Find the line with "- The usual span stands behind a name" in the entries below, then output every line from it down to the line with "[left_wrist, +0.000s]", exactly and with no pictures.

* _Extracted entries_:
━━━━━━
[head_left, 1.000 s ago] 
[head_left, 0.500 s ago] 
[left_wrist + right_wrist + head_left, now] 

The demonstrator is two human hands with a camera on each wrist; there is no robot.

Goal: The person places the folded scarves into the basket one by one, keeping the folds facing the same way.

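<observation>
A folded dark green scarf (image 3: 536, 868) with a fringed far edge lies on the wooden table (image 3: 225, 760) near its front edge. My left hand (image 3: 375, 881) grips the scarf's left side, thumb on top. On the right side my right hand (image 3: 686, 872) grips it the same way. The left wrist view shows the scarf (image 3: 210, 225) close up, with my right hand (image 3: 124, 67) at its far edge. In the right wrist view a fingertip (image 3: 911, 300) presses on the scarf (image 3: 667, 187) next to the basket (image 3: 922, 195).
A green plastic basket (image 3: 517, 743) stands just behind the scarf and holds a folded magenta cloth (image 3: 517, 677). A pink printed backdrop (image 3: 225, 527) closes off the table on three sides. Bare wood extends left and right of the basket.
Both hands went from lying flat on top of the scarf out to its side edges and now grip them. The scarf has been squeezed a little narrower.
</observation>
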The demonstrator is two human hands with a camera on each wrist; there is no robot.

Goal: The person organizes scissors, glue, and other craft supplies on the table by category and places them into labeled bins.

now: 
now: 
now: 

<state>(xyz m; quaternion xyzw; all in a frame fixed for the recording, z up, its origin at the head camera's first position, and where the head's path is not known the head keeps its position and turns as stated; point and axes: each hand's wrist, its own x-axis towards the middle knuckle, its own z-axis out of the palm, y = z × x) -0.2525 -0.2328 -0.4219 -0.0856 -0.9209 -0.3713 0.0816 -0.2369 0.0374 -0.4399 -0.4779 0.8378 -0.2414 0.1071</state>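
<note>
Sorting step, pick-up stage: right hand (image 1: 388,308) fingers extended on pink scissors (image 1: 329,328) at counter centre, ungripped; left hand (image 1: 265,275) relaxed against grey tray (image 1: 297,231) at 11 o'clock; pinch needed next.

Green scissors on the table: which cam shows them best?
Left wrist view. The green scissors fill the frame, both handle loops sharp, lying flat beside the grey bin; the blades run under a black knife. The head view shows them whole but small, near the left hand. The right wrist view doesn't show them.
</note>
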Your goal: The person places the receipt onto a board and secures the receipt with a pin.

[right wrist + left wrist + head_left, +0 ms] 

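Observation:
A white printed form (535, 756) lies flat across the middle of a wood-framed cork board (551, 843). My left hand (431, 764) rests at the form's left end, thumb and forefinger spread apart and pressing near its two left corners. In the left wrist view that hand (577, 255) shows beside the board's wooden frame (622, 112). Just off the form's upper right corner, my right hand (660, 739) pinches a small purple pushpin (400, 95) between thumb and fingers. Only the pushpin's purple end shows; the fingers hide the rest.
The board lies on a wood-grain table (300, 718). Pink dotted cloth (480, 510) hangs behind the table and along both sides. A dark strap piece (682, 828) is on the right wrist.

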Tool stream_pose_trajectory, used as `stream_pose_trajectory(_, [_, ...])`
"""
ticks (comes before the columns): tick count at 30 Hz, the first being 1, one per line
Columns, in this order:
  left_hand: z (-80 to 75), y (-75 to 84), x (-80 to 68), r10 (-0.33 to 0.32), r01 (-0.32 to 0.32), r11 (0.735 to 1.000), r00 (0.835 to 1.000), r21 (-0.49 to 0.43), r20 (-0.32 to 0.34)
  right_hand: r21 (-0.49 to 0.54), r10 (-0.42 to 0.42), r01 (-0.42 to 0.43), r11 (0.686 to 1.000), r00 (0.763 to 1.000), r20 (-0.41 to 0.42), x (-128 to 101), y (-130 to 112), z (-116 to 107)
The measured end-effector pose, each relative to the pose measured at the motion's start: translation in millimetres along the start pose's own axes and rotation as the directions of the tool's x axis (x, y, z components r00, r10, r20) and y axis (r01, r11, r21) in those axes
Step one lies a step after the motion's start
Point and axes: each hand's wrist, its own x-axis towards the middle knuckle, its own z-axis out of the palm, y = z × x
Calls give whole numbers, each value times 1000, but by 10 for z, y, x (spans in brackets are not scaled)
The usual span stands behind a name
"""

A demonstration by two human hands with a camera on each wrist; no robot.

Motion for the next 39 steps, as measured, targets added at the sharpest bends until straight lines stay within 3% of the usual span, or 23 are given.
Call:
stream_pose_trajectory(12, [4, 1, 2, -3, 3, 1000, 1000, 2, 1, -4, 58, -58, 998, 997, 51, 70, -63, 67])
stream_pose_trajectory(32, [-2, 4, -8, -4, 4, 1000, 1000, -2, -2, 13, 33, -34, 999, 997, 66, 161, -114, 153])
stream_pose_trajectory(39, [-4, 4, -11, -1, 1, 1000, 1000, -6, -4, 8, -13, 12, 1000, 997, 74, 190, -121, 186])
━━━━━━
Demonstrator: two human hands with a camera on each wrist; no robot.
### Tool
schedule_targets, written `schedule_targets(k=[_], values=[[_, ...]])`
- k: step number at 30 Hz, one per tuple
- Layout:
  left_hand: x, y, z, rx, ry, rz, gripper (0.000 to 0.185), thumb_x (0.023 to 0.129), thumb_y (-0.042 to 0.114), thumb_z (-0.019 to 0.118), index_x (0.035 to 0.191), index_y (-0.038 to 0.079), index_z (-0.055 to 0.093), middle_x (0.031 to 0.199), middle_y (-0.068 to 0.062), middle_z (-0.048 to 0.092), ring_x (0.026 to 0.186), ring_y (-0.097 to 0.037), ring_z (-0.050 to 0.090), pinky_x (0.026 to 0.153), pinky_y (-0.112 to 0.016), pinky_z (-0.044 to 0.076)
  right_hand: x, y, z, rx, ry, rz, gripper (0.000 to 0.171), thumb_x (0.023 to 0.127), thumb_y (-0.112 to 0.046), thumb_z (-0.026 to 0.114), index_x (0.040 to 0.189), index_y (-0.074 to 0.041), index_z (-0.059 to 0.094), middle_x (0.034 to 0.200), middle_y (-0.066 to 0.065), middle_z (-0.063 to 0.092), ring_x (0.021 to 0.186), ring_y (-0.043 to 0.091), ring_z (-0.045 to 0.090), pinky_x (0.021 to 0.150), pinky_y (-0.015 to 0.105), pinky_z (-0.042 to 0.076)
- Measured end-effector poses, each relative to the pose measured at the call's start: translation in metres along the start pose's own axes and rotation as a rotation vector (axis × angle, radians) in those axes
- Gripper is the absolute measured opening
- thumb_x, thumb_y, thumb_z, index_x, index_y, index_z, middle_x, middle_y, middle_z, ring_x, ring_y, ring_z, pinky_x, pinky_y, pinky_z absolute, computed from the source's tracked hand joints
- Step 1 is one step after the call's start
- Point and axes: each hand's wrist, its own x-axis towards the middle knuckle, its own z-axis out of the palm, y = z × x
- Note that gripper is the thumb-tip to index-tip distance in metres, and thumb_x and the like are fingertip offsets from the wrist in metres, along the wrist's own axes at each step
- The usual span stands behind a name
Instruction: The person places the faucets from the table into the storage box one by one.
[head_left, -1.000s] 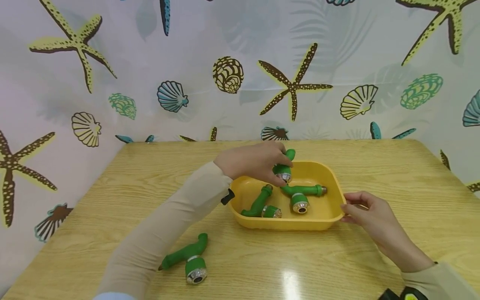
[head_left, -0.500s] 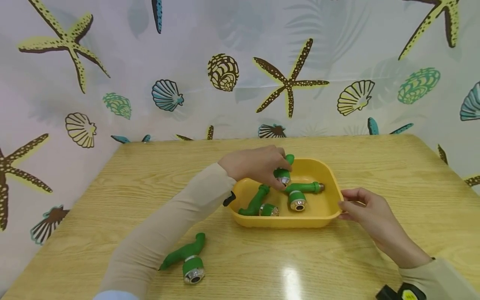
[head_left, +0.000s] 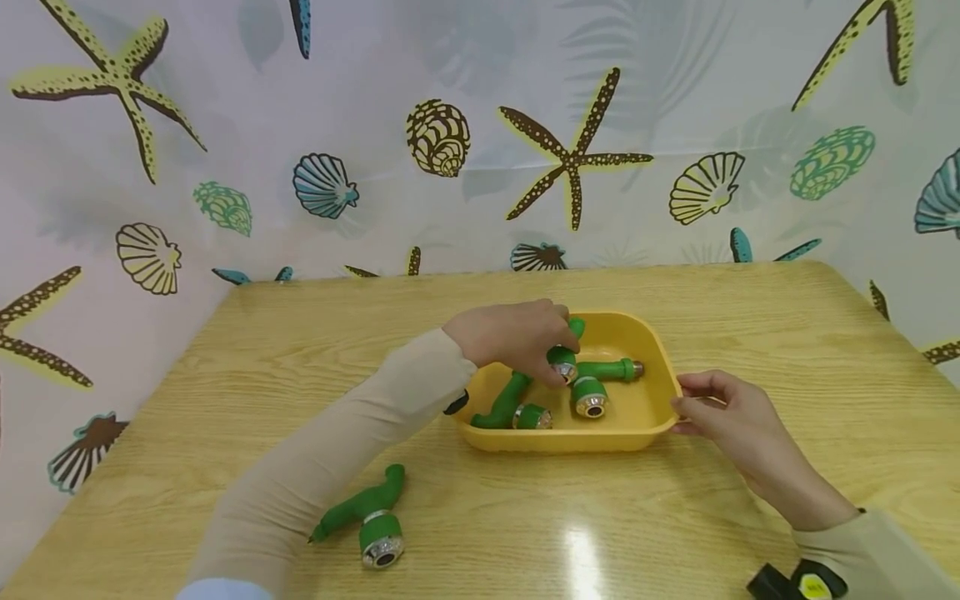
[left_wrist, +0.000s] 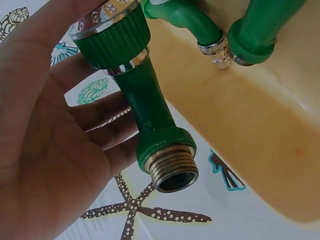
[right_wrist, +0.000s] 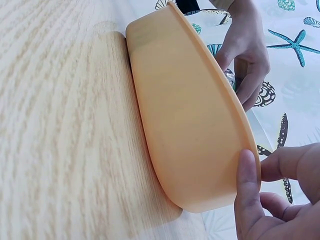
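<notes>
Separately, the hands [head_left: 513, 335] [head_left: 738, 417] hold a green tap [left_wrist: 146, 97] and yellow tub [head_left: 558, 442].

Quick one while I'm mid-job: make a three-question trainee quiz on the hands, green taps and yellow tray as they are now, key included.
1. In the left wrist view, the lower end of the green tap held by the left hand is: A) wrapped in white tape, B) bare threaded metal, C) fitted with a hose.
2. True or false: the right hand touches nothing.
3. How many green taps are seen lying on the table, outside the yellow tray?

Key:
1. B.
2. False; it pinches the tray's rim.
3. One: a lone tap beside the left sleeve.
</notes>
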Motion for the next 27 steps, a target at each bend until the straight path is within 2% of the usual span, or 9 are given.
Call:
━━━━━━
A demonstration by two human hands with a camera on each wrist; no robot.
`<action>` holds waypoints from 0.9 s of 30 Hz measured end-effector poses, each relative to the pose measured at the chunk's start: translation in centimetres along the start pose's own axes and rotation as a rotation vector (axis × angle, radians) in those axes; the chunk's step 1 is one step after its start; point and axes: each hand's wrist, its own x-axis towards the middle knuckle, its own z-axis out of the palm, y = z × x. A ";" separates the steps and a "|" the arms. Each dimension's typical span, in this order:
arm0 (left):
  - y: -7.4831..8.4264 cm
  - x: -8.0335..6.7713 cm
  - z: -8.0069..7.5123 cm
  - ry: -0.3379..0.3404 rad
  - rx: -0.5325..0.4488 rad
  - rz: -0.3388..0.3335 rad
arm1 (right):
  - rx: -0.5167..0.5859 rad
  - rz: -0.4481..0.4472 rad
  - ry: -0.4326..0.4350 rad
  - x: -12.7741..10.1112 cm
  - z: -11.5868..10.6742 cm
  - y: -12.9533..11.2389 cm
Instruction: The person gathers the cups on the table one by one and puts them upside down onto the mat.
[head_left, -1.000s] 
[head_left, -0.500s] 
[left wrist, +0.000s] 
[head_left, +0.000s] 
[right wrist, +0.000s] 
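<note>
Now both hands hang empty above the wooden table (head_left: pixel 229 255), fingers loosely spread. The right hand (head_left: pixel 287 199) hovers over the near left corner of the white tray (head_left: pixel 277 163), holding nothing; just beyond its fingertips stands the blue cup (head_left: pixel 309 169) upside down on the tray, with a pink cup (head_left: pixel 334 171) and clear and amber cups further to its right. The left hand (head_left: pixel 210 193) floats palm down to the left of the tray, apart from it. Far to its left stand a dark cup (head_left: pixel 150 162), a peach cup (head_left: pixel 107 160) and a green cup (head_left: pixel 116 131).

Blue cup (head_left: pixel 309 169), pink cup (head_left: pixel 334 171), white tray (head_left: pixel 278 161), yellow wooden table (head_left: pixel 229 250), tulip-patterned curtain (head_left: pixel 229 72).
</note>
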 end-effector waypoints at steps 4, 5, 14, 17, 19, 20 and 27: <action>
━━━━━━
* _Solution to the exercise_:
- The usual span stands behind a name
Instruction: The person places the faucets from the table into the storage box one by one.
[head_left, -1.000s] 
[head_left, -0.500s] 
[head_left, +0.000s] 
[left_wrist, +0.000s] 

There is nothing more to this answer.